Several demographic variables are found to have confound with the relationships between subjective health, mental feelings, sleep duration and quality, and happiness. These factors include age [33], gender [10, 35, 36], marital status [37, 38], and education [34]. In general, most of the applied research yielded similar results on the influence of those bio-variables on older adults.

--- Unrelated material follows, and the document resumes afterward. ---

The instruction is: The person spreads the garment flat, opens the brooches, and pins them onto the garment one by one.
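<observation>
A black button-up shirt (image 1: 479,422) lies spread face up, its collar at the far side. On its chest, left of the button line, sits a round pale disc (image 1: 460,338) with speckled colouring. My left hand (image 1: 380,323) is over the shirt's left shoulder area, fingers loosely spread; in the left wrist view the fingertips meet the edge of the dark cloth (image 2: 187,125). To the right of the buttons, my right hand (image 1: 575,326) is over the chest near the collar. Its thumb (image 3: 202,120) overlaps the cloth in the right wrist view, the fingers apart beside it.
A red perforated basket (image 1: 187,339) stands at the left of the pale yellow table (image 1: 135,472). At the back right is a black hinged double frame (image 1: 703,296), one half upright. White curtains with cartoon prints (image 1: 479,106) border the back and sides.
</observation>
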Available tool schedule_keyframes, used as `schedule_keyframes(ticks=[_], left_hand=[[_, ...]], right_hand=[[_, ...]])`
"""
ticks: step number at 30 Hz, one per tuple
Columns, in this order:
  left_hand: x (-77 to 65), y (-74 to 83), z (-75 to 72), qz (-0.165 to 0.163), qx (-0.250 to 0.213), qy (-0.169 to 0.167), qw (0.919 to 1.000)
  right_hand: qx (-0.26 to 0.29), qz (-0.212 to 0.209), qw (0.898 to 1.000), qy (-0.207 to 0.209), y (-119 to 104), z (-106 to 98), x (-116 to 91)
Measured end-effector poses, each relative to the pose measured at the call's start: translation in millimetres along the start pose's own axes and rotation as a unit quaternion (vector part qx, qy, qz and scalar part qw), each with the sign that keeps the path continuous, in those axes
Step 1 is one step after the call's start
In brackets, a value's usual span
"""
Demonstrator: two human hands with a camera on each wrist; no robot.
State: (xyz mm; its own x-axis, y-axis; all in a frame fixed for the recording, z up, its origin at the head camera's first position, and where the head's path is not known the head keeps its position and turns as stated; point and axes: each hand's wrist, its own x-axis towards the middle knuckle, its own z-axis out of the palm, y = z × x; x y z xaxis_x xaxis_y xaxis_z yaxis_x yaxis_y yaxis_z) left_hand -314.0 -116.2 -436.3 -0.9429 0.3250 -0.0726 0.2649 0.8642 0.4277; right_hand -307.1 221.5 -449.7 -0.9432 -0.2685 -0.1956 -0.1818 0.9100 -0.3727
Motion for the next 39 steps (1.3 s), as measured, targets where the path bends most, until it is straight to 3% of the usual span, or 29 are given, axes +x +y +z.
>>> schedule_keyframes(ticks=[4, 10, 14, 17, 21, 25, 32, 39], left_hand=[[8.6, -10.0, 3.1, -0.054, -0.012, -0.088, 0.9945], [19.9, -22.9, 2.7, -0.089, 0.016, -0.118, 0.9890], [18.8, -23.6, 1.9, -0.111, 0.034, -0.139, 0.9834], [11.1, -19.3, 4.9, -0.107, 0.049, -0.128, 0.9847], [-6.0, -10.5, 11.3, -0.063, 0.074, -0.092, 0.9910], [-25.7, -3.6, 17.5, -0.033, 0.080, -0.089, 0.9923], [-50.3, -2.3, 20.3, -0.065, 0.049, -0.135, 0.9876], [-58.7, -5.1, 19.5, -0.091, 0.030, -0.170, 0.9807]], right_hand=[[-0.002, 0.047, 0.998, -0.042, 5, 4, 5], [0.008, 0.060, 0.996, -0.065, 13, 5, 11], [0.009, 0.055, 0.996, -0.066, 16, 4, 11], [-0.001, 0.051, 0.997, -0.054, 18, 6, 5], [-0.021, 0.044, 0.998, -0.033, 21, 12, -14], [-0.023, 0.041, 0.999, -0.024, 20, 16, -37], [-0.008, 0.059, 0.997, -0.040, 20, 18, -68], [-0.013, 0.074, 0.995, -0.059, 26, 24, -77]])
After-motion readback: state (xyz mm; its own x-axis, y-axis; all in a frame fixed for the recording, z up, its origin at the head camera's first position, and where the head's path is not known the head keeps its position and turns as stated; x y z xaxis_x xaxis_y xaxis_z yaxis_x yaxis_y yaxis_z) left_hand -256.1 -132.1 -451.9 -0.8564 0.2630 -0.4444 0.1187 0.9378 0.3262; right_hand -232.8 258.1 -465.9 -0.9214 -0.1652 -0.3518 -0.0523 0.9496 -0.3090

In the context of Abu Dhabi, [39] found that the happiness of older adults was associated with many variables in the psycho-socio system, including subjective health and mental health. A study utilized hierarchical regression of wellbeing and self-rated health among older adults in Abu Dhabi [40]. Amongst many other variables, subjective health and psychological feelings proved highly significant. Another study [41] focused on retirees’ wellbeing and the results pointed to subjective health as a major significant factor. Considering the findings in the international literature, older adults may be inclined to participate in regular sports and physical activities. In Abu Dhabi, many public entities have designed programs encouraging them to become more active [42]. Nevertheless, the Third cycle of Abu Dhabi Quality of Life survey reported that while 13.2% of adults older than 60 participated in physical activity daily and 25.5% on most days of the week, 22.6% reported rarely and 12.1% never participated in sports activities.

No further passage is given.